Local sugar production is expected to continue on an upward trend to over 370 000 metric tonnes (mt) in the 2011/12 season, Zimbabwe Sugar Association (ZSA) said last week.
Addressing the organisation’s forty-eighth annual general meeting, ZSA chairperson Muchadeyi Masunda said production of sugar for the 2010/11 season stood at 334 288mt.
The 2011 production reflected a 75 322mt increase on the prior year, but was only 55,7% of the industry’s installed capacity to produce 600 000mt per annum.
“The production of sugar during the 2010/11 season was adversely affected by the late opening of the Hippo Valley mill. The first phase of the rehabilitation of the Hippo Valley Estates mill was undertaken in the off-crop period early in 2010. Milling operations for the 2010/11 crop season for Hippo Valley Estates commenced on 16 June 2010. The mill produced 131 920mt of sugar,” said Masunda.
“The Triangle mill commenced milling operations on April 2010. The mill produced 202 368mt of sugar and completed milling operations on December 10 2010.
“The production for the 2011/12 season is expected to be in the region of 371 807mt of sugar. This represents an increase of 8% on the previous year and will be 62% of the installed production capacity.”
During the year under review exports of raw sugar came to 133 144mt compared to 107 436mt in the previous year.
Masunda said 20 119mt was sold in terms of the United States tariff rate quota system, to refineries at Baltimore and New York.
Since the review of the European Union (EU) sugar regime, Zimbabwe is able to export sugar into the EU on a duty free as well as a quota-free basis. Prices are determined on a commercial basis.

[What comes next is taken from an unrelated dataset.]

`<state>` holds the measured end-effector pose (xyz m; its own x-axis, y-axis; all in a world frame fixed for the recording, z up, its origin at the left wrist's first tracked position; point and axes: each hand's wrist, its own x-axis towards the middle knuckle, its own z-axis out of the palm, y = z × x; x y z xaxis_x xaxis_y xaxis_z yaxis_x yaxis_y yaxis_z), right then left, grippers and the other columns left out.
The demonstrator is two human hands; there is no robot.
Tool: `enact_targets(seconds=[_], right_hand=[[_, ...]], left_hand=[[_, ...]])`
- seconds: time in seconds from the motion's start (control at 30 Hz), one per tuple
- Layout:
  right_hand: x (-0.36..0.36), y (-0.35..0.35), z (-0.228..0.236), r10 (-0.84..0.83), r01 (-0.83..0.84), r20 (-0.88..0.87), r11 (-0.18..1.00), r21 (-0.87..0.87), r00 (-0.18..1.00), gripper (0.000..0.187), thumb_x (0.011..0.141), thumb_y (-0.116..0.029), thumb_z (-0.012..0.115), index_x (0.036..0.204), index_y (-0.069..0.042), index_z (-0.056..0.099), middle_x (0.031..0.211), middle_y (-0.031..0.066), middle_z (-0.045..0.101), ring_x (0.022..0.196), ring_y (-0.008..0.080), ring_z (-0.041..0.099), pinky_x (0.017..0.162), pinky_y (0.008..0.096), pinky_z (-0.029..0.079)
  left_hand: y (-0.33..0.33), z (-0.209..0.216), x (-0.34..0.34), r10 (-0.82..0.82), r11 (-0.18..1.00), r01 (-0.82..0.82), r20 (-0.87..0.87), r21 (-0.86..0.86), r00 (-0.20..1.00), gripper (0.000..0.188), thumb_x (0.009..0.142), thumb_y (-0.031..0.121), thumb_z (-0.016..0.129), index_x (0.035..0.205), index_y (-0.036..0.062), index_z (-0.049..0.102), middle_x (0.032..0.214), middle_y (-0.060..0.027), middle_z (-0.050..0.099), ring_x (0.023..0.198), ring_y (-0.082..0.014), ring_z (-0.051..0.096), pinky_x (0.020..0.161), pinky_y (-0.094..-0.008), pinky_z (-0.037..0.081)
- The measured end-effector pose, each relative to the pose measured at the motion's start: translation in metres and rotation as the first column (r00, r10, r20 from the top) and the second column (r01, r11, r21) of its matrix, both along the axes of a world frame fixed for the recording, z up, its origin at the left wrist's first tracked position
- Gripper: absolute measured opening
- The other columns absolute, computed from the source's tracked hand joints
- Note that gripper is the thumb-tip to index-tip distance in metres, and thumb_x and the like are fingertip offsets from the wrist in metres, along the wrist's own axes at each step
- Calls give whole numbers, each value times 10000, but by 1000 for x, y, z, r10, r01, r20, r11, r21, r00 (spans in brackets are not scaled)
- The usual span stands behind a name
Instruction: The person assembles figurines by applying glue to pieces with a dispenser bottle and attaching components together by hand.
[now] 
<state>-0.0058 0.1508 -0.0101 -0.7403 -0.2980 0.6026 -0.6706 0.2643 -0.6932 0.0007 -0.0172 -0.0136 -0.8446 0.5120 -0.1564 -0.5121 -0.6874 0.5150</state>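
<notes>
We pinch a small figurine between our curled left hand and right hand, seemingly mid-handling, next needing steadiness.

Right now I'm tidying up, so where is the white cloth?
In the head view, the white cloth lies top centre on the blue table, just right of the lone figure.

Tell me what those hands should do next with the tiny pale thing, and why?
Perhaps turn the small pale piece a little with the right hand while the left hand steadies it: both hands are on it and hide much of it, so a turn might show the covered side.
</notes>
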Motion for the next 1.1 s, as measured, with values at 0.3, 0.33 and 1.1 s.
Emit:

He said total tonnage sold into the local market for the period April 2010 to March 31 2011 was 174 024mt.
“The non-availability of sugar stocks at the beginning of the season, competition from imported sugars and the end customer’s low disposable income adversely affected sales,” said Masunda
“Official statistics obtained from the Ministry of Industry and Commerce indicate that 83 983mt of sugar was imported into Zimbabwe during the period under review.”
Masunda paid tribute to Tongaat Hulett Zimbabwe (THZ) in it’s efforts to develop a successful and sustainable sugar cane industry through a comprehensive rehabilitation programme for small-scale growers.
He said in the absence of any unforeseen impediments, this programme would increase the production of sugar cane substantially over the next three years to more than 1,4 million tonnes per annum by the 2014/15 season.
“In this regard, THZ would assist the small-scale growers to plough-out and replant about 4 000 hectares per annum over the next three years. This programme, coupled with support on fertiliser supply, pest and weed control as well as good husbandry, should result in yields increasing from just under 50 tonnes of cane per hectare in the 2011 season to about 100 tonnes of cane per hectare in the 2014/15 season,” added Masunda.